→ **TASK OBJECTIVE**:
Look through the listing below, and wherever a line has the string "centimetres", copy it.

→ **INFORMATION**:
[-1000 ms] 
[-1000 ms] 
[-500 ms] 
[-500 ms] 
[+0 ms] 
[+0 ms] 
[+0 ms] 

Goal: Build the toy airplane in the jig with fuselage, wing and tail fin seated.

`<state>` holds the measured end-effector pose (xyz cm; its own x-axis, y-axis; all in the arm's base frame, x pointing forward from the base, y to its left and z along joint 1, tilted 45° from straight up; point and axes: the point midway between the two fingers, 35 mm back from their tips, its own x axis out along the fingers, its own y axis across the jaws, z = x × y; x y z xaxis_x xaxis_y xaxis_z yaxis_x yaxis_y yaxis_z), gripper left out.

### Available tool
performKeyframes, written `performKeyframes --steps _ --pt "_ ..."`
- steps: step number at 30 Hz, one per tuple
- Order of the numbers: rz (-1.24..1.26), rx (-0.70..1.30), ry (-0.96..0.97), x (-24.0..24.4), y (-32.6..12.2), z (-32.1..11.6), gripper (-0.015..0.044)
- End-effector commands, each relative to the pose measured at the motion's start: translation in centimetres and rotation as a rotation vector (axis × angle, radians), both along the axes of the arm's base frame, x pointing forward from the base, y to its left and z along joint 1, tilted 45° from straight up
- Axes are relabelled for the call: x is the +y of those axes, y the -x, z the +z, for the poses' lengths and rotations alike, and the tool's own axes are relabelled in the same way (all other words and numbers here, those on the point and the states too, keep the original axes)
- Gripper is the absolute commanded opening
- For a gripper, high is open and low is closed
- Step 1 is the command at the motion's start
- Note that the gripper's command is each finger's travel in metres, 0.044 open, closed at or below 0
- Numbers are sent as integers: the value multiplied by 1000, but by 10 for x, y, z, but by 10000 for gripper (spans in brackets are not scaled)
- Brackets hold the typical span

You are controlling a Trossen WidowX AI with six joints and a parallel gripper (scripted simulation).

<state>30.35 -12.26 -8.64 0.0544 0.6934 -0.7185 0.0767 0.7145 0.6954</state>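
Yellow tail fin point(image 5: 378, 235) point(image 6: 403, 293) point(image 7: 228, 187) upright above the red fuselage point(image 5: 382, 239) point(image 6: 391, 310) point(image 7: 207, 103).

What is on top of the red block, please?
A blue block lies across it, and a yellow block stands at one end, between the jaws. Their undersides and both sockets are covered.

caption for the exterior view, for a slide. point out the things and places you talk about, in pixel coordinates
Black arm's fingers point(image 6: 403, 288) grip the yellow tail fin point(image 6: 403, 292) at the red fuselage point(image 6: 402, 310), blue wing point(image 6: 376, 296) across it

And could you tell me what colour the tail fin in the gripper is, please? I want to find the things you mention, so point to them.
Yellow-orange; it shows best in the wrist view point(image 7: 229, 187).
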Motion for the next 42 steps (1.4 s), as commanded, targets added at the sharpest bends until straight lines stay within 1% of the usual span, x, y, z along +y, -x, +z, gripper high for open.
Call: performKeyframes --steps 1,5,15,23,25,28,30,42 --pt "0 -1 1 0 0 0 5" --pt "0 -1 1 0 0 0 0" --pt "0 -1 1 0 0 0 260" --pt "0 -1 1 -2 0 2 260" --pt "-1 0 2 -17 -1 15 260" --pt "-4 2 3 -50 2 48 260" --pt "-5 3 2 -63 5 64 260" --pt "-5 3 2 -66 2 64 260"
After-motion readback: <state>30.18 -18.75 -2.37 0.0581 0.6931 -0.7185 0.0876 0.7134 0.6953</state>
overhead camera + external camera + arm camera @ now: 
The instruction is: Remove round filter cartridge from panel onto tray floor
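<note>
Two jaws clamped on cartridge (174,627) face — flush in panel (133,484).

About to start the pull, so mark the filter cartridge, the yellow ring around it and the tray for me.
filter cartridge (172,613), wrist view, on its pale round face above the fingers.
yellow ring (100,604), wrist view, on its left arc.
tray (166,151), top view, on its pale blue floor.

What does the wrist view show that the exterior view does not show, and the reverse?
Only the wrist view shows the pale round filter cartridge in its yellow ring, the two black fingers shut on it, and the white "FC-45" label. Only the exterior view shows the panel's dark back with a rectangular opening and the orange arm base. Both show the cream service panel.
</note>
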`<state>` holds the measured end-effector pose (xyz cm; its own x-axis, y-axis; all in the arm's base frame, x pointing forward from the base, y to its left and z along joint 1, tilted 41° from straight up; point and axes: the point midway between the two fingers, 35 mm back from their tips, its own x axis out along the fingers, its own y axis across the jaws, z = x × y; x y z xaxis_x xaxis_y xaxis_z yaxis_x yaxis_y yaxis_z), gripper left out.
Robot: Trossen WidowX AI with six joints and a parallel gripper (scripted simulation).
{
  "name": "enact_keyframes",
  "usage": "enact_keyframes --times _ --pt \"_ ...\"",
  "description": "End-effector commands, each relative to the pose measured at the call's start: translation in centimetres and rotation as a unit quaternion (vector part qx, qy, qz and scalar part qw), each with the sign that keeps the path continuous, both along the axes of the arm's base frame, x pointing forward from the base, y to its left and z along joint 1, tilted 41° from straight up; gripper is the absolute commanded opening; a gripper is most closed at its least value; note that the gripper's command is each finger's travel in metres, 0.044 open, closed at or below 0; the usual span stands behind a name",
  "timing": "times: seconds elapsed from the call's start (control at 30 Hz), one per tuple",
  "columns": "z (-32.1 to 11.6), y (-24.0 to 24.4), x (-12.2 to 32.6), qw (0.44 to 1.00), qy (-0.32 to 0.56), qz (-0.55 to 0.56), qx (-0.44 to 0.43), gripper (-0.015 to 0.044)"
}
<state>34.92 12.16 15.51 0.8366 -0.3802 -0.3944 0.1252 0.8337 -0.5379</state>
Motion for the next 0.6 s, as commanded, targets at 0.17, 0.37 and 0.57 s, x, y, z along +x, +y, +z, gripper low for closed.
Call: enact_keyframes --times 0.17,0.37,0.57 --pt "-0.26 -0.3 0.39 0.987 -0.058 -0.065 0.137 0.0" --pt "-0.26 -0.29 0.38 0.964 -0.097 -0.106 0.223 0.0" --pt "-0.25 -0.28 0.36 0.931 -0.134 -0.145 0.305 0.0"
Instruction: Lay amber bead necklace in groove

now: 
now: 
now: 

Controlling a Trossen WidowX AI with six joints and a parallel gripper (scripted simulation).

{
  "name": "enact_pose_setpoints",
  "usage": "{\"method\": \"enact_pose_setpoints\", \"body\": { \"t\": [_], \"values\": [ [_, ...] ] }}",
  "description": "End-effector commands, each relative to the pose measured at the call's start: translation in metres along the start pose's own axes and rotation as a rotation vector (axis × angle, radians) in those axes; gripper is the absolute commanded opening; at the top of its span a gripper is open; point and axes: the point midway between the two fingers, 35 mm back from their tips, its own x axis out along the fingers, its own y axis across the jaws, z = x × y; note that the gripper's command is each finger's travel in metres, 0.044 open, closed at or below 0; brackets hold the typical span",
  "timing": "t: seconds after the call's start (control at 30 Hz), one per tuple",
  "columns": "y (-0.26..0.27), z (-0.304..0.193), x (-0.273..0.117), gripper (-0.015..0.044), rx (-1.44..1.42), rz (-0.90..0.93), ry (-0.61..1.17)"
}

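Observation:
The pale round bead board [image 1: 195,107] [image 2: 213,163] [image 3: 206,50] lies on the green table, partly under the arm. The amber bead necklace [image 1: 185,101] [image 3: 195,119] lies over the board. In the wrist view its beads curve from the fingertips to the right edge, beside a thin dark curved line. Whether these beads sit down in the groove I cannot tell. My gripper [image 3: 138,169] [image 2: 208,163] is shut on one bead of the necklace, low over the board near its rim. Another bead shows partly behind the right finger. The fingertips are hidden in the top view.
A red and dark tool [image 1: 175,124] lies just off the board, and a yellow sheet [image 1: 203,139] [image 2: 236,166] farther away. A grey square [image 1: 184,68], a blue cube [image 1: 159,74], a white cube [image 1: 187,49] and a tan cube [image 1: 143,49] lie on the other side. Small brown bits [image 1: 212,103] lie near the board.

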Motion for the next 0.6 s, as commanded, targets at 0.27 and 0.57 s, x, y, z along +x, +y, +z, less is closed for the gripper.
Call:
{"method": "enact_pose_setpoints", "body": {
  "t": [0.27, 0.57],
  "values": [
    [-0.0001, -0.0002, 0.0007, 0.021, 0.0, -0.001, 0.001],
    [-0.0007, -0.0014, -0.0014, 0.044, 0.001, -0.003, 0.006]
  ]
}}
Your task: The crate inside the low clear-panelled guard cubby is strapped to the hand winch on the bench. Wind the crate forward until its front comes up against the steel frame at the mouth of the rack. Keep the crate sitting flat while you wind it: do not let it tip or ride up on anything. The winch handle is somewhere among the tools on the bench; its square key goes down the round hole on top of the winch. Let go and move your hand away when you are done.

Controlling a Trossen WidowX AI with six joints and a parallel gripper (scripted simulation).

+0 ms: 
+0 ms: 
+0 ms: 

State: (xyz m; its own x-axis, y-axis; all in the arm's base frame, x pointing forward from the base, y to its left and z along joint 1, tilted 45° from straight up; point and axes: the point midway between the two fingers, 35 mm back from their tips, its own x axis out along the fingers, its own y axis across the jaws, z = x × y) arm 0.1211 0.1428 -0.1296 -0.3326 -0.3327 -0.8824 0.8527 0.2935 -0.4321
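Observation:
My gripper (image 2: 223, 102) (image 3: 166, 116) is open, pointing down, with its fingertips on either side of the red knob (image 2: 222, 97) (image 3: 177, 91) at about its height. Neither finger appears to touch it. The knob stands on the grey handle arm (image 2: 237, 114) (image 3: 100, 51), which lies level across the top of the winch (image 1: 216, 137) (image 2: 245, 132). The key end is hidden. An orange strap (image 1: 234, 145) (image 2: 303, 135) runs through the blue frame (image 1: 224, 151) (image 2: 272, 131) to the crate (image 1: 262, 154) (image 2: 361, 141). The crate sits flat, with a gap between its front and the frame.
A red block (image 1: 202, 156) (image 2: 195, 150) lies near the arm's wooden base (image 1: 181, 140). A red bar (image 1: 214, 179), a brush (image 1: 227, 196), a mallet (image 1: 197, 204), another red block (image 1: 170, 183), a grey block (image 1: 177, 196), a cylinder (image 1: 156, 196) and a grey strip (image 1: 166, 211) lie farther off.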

→ **OUTPUT BELOW**:
- End-effector commands, each relative to the pose measured at the motion's start: translation in centimetres and rotation as a rotation vector (axis × angle, radians), both along the axes of the arm's base frame, x pointing forward from the base, y to its left and z along joint 1, tilted 45° from straight up
  "description": "End-effector commands, each relative to the pose measured at the call's start: translation in centimetres and rotation as a unit quaternion (vector part qx, qy, qz and scalar part qw), each with the sign that keeps the path continuous, both along the axes of the arm's base frame, x pointing forward from the base, y to its left and z along joint 1, tilted 41° from straight up; gripper is the absolute commanded opening; a gripper is most closed at its least value; note that the gripper's command is each finger's travel in metres, 0.044 open, closed at or below 0; the usual span stands behind a name",

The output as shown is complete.